Figure 1.

DC-SIGN/R (calcium-dependent [C-type] lectins DC-SIGN [dendritic cell-specific intercellular adhesion molecule 3-grabbing non-integrin]/CD209 and its homologue, DC-SIGNR/L-SIGN/CD209L, taken collectively) promote Ebola virus (EBOV) glycoprotein (GP)-driven entry into B-THP cells. A, DC-SIGN/R augment infection of B-THP cells with reporter viruses bearing the GPs of the 4 subspecies of EBOV. B-THP cell lines stably expressing DC-SIGN/R were infected with infectivity-normalized reporter viruses bearing the indicated EBOV GPs. Three days after infection, luciferase activities in cellular lysates were determined. A representative experiment is shown. Error bars denote SDs. A t test (2-tailed) for independent samples was used for statistical analysis. Asterisks denote values significantly different from those measured after Zaire EBOV (ZEBOV) GP-driven infection of cells expressing DC-SIGN and DC-SIGNR, respectively (*P ⩽ .001). B, EBOV GP-mediated infection of B-THP DCSIGN/R cell lines is lectin dependent. B-THP cell lines were infected with ZEBOV GP-bearing reporter virus, and infection efficiency was quantified as described above.
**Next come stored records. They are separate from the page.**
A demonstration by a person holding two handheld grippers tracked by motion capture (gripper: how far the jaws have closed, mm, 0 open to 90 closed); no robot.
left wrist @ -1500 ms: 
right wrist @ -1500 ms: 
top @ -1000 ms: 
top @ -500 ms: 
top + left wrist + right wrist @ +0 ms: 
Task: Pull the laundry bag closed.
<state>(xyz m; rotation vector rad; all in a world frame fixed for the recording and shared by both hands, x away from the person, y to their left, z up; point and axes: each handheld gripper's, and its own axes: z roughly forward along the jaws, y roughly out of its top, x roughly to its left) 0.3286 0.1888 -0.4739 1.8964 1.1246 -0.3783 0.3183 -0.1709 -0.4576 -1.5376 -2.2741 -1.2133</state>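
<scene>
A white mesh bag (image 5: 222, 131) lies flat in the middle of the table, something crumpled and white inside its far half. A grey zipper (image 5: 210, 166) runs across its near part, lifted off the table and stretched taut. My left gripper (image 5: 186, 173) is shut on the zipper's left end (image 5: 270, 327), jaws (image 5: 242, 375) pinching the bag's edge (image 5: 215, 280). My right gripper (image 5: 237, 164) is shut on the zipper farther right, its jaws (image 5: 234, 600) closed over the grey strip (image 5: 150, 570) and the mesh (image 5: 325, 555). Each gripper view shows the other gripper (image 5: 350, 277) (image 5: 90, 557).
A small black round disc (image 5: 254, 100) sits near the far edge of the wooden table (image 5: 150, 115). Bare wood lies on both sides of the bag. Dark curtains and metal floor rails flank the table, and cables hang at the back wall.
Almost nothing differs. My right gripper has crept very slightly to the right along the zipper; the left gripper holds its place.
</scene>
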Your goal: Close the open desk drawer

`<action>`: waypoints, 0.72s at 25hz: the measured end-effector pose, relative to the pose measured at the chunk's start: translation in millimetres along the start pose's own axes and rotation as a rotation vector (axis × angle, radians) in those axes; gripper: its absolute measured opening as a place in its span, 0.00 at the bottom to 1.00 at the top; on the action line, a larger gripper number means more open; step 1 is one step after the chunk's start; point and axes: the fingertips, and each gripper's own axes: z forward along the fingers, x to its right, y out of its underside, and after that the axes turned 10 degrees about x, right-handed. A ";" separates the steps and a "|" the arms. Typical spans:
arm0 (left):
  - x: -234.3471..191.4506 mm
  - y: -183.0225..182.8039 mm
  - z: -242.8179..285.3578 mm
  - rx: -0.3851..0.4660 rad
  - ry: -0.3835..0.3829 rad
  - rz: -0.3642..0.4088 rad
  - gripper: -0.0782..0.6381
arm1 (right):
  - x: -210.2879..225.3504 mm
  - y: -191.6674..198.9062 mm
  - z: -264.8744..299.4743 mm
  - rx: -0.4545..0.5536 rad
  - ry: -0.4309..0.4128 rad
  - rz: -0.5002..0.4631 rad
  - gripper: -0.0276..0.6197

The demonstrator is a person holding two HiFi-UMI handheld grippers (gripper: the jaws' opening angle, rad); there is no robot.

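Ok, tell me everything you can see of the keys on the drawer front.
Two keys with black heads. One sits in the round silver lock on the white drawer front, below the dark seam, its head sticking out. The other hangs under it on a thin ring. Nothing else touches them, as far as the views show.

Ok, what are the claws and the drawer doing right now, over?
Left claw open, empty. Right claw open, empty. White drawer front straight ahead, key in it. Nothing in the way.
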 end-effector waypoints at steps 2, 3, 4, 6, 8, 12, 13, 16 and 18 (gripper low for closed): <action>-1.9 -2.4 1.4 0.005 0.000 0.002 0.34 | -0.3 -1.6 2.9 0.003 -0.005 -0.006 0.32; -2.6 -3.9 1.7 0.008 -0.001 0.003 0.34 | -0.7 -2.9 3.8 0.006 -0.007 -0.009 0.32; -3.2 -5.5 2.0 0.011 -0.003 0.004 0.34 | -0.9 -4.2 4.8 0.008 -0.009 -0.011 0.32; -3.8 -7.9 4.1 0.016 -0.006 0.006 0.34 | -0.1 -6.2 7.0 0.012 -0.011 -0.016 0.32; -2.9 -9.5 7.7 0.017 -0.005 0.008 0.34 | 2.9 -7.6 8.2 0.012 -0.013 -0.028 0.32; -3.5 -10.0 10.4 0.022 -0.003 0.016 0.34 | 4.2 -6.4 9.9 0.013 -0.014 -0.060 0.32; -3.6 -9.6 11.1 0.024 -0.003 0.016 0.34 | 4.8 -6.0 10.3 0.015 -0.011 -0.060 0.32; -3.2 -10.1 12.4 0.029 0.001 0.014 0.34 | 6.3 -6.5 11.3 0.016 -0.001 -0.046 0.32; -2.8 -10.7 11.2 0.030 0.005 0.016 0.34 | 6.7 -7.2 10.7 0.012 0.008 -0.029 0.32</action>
However, before infection, the cells were incubated with the indicated antibodies (10 µg/mL). Monoclonal antibody (MAb) 604 is specific for DC-SIGNR, MAb 507 binds DC-SIGN, and MAb 526 recognizes both lectins [25]. A representative experiment is shown. Error bars denote SDs. ICEBOV, Ivory Coast EBOV; REBOV, Reston EBOV; SEBOV, Sudan EBOV.